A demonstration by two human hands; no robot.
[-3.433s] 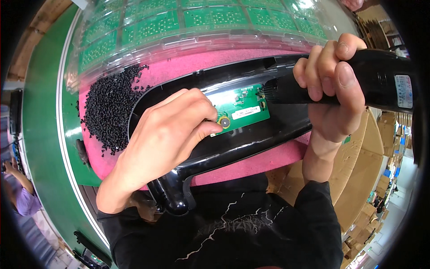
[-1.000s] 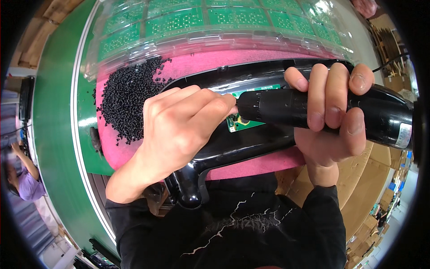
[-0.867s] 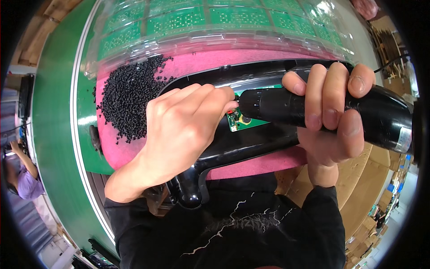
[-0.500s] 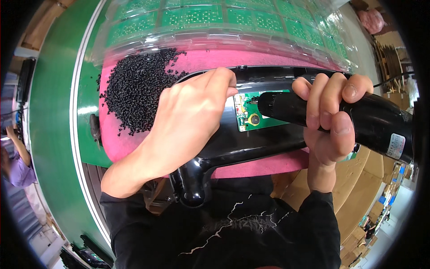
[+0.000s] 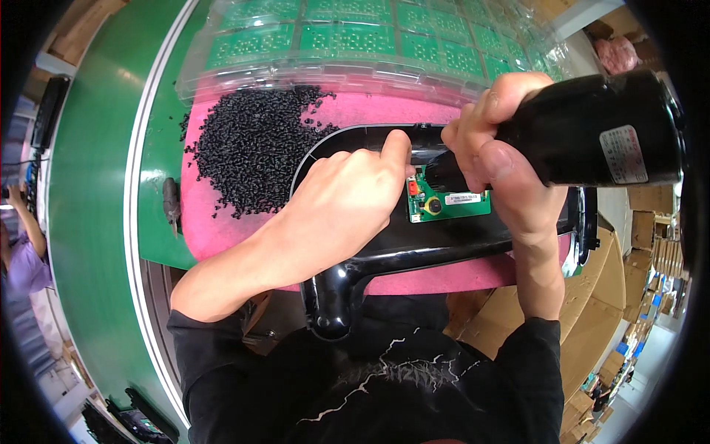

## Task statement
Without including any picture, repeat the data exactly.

## Your solution
A demonstration by two human hands; no robot.
[-3.433s] 
[-1.000s] 
[-0.867s] 
[-0.500s] 
[+0.000s] 

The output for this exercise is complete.